▶ **PROBLEM TO SOLVE**:
Working from the top of the listing below, retype each line through the line containing "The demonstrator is", both included, with no pictures.
--------------------------------------------------
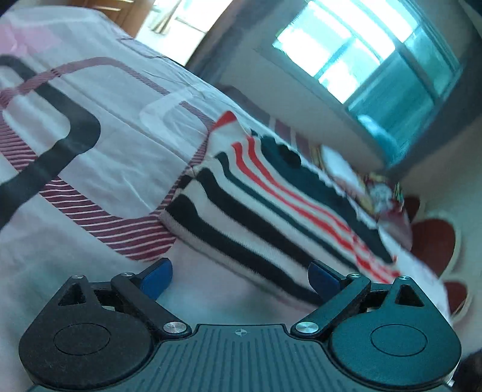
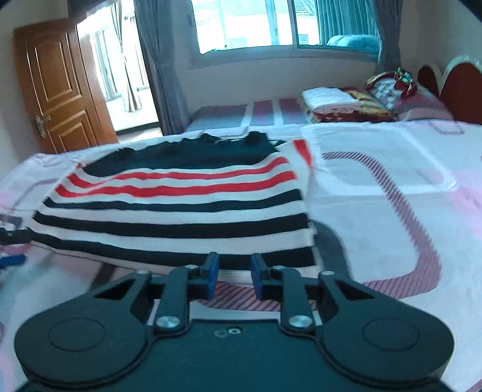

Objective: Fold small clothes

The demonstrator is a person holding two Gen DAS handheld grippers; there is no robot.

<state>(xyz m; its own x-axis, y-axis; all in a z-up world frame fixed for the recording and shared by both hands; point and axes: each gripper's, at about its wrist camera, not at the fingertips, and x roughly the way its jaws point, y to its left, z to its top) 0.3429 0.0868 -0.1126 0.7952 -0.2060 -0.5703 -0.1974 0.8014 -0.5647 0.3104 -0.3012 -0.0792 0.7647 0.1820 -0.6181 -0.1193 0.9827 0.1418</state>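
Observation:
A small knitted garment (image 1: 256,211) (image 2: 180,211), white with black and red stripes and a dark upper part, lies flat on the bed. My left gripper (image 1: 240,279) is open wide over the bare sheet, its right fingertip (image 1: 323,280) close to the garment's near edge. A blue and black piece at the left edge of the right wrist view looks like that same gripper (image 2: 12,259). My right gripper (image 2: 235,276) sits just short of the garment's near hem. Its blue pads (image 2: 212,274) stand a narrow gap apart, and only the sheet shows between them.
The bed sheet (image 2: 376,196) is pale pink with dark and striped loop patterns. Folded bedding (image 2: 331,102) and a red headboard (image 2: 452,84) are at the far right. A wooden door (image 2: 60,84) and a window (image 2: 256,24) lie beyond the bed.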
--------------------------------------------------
▶ **EXERCISE SOLUTION**:
Objective: Fold small clothes

The demonstrator is a person holding two Gen DAS handheld grippers; there is no robot.

This output has been written out in full.